[Stored entries]
=== Begin Enclosure ===
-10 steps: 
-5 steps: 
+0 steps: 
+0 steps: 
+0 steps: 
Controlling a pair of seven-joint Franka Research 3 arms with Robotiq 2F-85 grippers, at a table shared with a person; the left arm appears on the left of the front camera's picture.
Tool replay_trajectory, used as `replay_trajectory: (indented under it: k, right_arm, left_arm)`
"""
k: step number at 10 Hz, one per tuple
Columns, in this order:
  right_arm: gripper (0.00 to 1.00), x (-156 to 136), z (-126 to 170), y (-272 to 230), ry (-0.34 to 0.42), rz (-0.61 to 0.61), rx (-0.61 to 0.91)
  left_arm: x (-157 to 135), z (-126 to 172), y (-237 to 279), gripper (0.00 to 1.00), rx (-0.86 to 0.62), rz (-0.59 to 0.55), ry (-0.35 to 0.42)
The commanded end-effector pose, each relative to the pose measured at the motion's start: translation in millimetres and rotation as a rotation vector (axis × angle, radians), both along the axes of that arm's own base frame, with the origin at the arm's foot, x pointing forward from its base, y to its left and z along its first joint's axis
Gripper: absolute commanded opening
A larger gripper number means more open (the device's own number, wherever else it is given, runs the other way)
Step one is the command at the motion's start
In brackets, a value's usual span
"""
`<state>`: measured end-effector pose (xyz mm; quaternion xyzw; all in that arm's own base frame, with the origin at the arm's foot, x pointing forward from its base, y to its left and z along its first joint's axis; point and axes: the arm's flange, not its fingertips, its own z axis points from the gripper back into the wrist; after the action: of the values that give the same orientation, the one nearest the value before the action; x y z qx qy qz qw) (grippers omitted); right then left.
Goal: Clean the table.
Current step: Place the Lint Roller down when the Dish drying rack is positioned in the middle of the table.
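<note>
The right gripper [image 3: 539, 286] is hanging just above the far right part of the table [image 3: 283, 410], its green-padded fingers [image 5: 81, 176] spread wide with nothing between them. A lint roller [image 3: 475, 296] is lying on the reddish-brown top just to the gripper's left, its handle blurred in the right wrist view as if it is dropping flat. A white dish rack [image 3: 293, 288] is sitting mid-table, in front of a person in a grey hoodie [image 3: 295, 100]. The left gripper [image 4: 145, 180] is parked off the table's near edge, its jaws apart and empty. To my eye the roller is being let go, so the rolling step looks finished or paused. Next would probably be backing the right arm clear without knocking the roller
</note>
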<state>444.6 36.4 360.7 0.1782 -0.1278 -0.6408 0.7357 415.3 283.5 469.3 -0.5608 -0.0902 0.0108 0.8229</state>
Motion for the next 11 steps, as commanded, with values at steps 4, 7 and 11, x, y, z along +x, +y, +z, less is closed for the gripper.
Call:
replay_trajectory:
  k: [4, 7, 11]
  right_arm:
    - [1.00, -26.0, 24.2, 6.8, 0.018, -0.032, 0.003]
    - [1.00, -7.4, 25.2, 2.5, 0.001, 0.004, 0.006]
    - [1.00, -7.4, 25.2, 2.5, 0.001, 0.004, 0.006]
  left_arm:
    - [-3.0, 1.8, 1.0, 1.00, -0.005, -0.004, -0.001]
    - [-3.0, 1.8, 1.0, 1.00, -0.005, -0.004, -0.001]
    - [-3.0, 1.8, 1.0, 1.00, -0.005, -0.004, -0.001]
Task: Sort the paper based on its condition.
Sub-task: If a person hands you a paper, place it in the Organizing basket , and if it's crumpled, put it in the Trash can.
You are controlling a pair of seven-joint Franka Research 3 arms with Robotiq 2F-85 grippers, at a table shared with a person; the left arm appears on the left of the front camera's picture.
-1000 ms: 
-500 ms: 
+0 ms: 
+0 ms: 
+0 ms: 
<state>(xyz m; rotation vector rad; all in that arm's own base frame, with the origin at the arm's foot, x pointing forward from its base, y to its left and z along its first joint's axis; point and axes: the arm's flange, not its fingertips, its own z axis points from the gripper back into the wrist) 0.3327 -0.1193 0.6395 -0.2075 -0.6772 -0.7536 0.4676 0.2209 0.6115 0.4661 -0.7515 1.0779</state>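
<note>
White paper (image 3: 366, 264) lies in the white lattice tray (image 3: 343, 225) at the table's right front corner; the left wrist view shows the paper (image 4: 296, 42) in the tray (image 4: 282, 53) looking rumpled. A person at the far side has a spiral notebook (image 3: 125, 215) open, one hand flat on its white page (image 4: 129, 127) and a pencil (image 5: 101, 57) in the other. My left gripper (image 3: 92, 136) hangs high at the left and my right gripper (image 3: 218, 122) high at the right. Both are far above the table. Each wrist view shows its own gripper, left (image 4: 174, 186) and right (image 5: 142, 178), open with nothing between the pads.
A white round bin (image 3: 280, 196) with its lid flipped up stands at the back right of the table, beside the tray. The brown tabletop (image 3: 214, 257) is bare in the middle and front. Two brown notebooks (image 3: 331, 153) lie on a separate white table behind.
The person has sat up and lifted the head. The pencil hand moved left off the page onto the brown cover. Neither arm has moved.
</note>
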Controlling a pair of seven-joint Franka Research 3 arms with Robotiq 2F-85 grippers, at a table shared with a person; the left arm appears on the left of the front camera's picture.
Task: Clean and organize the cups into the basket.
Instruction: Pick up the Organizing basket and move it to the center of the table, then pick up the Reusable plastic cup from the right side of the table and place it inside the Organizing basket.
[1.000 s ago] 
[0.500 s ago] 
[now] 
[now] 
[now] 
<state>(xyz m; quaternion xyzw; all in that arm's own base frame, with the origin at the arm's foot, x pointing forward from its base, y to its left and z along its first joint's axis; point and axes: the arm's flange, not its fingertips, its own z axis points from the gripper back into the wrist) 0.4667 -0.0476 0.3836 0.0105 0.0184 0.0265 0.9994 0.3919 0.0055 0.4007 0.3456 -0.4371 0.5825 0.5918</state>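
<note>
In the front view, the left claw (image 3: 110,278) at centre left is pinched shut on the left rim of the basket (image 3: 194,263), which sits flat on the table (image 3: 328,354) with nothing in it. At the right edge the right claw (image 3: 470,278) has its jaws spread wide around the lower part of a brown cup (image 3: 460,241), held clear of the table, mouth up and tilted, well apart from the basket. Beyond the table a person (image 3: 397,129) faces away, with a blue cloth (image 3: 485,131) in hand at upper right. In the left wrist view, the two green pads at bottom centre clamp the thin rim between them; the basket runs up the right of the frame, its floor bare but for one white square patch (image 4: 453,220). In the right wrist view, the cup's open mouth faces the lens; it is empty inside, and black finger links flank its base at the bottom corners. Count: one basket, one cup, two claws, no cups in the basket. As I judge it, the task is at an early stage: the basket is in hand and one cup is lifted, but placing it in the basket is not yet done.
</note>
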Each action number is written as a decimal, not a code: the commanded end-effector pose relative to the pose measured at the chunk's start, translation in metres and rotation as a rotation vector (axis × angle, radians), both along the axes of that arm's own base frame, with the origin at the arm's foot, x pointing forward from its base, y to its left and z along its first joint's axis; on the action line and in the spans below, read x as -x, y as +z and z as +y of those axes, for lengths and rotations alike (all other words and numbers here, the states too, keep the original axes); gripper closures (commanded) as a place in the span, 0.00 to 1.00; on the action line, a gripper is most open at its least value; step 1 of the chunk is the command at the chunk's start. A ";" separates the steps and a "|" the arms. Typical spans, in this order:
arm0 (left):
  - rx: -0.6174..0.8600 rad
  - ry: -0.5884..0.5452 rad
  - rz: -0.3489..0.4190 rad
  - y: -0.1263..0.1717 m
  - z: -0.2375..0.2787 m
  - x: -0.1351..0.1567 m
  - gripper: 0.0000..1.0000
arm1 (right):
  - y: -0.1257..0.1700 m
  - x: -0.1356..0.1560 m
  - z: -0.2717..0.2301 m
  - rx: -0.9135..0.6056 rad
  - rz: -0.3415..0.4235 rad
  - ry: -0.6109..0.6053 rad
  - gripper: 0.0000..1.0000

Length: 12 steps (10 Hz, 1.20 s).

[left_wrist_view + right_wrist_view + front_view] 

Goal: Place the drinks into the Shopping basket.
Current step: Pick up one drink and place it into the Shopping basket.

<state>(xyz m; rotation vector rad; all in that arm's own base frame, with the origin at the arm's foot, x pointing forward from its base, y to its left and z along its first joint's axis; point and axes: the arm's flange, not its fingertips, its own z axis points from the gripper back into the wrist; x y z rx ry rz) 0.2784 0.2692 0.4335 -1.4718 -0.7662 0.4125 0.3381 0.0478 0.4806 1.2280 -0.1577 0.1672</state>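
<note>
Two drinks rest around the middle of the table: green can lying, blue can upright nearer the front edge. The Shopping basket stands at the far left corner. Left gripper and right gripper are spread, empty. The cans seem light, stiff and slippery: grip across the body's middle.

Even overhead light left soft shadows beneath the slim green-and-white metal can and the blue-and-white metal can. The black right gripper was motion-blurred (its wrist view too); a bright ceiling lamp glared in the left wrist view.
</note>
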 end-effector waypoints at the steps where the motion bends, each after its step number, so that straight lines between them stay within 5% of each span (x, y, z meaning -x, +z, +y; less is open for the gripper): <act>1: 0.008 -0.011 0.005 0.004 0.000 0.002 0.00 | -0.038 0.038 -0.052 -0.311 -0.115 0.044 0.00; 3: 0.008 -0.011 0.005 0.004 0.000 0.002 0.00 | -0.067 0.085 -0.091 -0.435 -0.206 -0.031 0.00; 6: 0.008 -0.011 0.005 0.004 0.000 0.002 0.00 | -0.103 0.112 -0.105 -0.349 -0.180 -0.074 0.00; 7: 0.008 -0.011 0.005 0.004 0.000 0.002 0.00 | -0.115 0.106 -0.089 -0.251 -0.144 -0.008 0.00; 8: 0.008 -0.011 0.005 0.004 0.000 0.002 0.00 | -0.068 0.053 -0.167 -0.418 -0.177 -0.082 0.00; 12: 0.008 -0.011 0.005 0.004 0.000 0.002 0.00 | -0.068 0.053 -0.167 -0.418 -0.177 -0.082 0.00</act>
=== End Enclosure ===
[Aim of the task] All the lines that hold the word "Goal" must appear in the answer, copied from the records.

[Response for this exercise]
Goal: Clean the table.
Goal: Place the drinks into the Shopping basket.

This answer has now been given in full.